Study design considerations in a large COPD trial comparing effects of tiotropium with salmeterol on exacerbations

Kai-Michael Beeh, Bettina Hederer, Thomas Glaab, Achim Müller, Maureen Rutten-van Moelken, Steven Kesten, Claus Vogelmeier, Kai-Michael Beeh, Bettina Hederer, Thomas Glaab, Achim Müller, Maureen Rutten-van Moelken, Steven Kesten, Claus Vogelmeier

Abstract

Currently available long-acting inhaled bronchodilators (tiotropium, salmeterol, formoterol) have demonstrated beneficial effects on exacerbations in placebo-controlled trials. However, there have been no direct comparisons of these drugs with exacerbations as the primary outcome and consequently COPD treatment guidelines do not indicate a preference for either bronchodilator. Therefore, an international, randomized, double-blind, double-dummy, parallel-group clinical trial has been designed to investigate the comparative efficacy of 2 long-acting bronchodilators tiotropium 18 microg daily and salmeterol 50 microg bid on exacerbations. The trial will include at least 6800 randomized patients with diagnosis of COPD, >or= 10 pack-year history of smoking, post-bronchodilator FEV(1) <or= 70% predicted, and a history of exacerbations in the previous year. The primary endpoint is time to first COPD exacerbation. Secondary endpoints include number of exacerbations and time to premature discontinuation of trial medication. The trial has been designed to address several of the challenges in studying exacerbations in a controlled trial by a symptom and event-based definition of exacerbations, frequent follow-up contacts, selection of time to first event as the primary endpoint and using exposure adjusted analysis when examining number of events. Other challenges in designing exacerbation trials such as differential discontinuation and follow-up of discontinued patients are discussed.

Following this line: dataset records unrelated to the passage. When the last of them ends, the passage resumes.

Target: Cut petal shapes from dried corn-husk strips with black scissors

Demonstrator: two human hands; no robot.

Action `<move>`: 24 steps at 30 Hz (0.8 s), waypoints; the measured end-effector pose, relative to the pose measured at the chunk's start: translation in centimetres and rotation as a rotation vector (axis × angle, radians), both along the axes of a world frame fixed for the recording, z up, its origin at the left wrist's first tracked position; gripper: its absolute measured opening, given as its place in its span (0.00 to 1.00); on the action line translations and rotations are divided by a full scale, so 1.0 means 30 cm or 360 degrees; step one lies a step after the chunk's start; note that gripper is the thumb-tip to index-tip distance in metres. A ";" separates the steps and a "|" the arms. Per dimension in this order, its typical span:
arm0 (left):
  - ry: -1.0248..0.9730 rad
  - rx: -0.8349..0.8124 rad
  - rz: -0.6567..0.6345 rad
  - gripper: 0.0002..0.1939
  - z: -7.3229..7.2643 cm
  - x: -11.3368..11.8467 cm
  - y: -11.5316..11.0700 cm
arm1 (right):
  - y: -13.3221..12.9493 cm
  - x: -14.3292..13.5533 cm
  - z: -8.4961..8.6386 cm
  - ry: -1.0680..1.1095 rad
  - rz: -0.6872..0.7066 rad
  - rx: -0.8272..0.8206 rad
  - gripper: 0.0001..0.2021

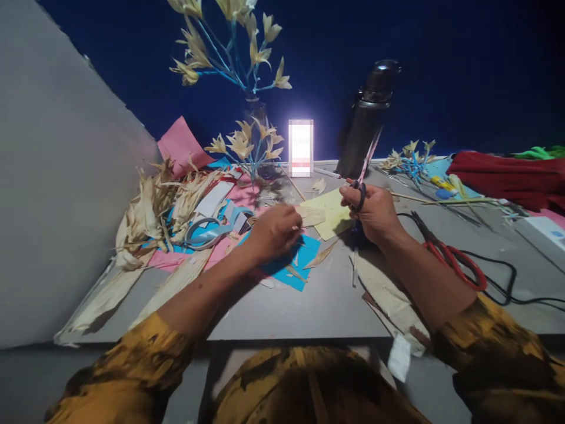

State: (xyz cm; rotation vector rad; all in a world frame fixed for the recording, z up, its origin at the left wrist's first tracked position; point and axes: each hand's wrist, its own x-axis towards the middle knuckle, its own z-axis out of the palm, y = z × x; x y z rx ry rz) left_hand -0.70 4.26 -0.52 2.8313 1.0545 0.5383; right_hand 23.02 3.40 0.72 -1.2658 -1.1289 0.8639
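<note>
My right hand (374,213) is closed round the dark handle of a pair of scissors (369,159), whose blades point up and away. Left of it, my left hand (277,232) has its fingers curled together over a blue sheet (293,265). A pale, thin piece of husk (312,216) lies by its fingertips, over a yellow sheet (331,206); whether the fingers grip it is hidden. Small husk scraps (320,255) are on and beside the blue sheet.
Dried husks (150,203), pink paper and a tape roll (207,232) are heaped at left. Husk flowers (242,144) and a dark flask (366,118) stand at the back. Red-handled scissors (454,259), a black cable and red cloth (507,179) lie at right.
</note>
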 end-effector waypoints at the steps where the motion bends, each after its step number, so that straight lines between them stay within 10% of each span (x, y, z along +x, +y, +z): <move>1: 0.0052 -0.0153 -0.0145 0.11 0.001 0.015 -0.033 | -0.001 -0.001 0.000 -0.0036 0.0004 0.0021 0.15; 14: 0.0197 -0.0247 -0.0328 0.15 -0.033 0.057 -0.113 | -0.023 -0.023 0.003 -0.0356 0.0102 -0.0073 0.19; 24: 0.0113 -0.1375 -0.0727 0.06 0.070 -0.002 -0.159 | -0.032 -0.040 0.003 -0.0527 0.0127 -0.0148 0.21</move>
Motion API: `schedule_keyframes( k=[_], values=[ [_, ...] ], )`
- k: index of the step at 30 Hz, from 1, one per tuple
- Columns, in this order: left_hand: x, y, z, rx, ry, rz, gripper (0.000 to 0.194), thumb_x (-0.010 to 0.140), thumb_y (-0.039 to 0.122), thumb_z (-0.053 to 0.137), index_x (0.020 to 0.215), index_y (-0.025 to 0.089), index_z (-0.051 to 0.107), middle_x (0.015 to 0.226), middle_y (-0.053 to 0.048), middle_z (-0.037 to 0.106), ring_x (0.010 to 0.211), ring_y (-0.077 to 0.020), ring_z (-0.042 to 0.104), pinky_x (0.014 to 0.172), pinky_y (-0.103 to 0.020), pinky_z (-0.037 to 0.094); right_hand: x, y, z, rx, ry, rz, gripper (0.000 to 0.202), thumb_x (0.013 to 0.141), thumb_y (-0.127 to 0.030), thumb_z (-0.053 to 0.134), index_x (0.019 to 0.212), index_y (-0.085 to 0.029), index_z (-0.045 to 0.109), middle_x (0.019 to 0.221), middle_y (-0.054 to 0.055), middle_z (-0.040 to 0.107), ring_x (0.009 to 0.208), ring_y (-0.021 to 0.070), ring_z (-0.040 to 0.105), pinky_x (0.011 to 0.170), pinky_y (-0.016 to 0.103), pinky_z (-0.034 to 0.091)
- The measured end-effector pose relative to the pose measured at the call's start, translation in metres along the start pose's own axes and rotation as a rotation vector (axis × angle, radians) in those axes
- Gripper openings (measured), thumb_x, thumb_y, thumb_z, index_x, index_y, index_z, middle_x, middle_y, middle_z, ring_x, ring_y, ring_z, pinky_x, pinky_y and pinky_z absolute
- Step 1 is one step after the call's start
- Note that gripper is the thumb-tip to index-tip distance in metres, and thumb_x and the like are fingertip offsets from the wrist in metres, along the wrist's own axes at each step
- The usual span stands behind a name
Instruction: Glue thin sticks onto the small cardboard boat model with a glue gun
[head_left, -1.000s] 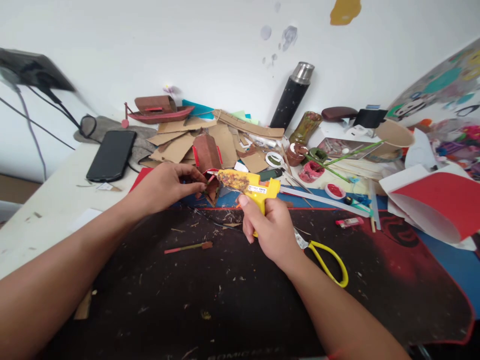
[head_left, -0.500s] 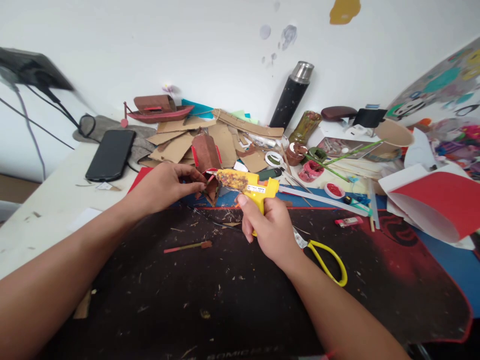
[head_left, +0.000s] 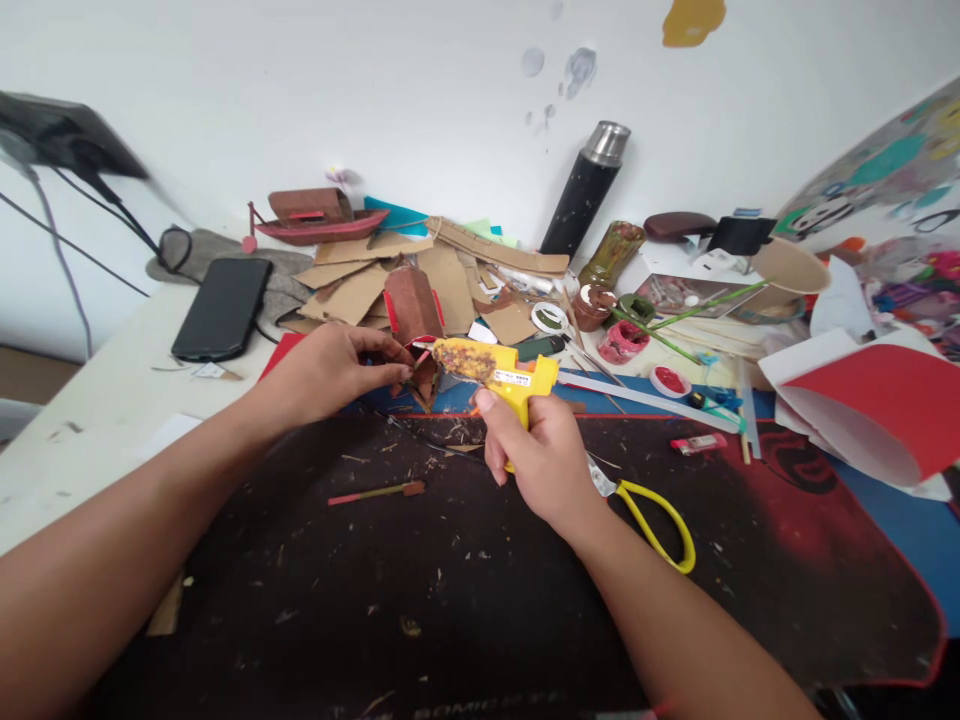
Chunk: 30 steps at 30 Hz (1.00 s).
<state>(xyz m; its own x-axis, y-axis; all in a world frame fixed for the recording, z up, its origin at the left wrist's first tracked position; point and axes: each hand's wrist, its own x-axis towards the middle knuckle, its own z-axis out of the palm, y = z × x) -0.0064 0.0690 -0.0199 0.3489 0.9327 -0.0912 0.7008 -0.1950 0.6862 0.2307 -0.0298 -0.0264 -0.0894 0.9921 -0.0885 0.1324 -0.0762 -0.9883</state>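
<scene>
My right hand (head_left: 536, 450) is wrapped round the grip of a yellow hot glue gun (head_left: 517, 378), whose barrel is stained brown. A long translucent glue stick (head_left: 645, 395) sticks out of its back end. The gun's nozzle points left, at the near end of a small brown cardboard model boat (head_left: 416, 305) with a curved roof and red side strips. My left hand (head_left: 337, 370) pinches the boat's near end, fingertips close to the nozzle. What exactly lies between those fingertips is partly hidden.
Yellow-handled scissors (head_left: 656, 520) and a thin painted stick (head_left: 375, 493) lie on the dark mat (head_left: 480, 600). Behind are cardboard scraps (head_left: 349, 285), a finished-looking model boat (head_left: 319, 220), paint pots (head_left: 622, 340) and a black flask (head_left: 585, 190). A phone (head_left: 221, 310) lies left.
</scene>
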Motion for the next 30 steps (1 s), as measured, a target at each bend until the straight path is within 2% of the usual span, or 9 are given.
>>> schedule_keyframes(
  k=[20,30],
  values=[
    [-0.0015,-0.0047,0.0022,-0.002,0.044,0.014,0.032,0.080,0.054,0.072,0.092,0.028,0.084,0.093,-0.003,0.083,0.085,-0.0240,0.072,0.080,-0.034,0.055,-0.0011,-0.0022,0.0003,0.006,-0.005,0.004,0.054,0.097,-0.062,0.062,0.061,-0.025,0.047,0.041,-0.004,0.049,0.040,0.0103,0.049,0.046,0.026,0.042],
    [-0.0016,-0.0039,0.0050,-0.004,0.081,0.035,0.031,0.080,0.051,0.070,0.092,0.026,0.085,0.088,-0.002,0.082,0.079,-0.0217,0.070,0.074,-0.030,0.053,-0.0006,-0.0020,0.0007,0.012,-0.010,-0.015,0.049,0.098,-0.056,0.062,0.062,-0.025,0.048,0.040,-0.005,0.049,0.039,0.0098,0.049,0.046,0.025,0.041]
  ],
)
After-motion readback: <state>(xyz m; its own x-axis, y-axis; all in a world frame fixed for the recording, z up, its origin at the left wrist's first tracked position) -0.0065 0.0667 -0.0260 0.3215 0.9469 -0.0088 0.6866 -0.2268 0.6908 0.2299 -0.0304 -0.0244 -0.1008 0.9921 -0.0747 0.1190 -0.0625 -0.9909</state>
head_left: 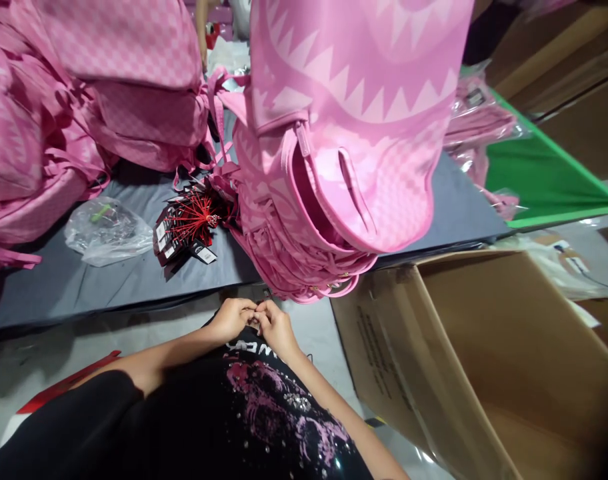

Trial registration: ClinicalTrials.gov NCT00563381.

Figures

Figure 1
Figure 1
Study design. Abbreviations: MDI, metered dose inhaler; PEFR, peak expiratory flow rate.

References

    1. Rabe KF, Hurd S, Anzueto A, et al. Global Initiative for Chronic Obstructive Lung Disease. Global strategy for the diagnosis, management, and prevention of chronic obstructive pulmonary disease: GOLD executive summary. Am J Respir Crit Care Med. 2007;176:532–555.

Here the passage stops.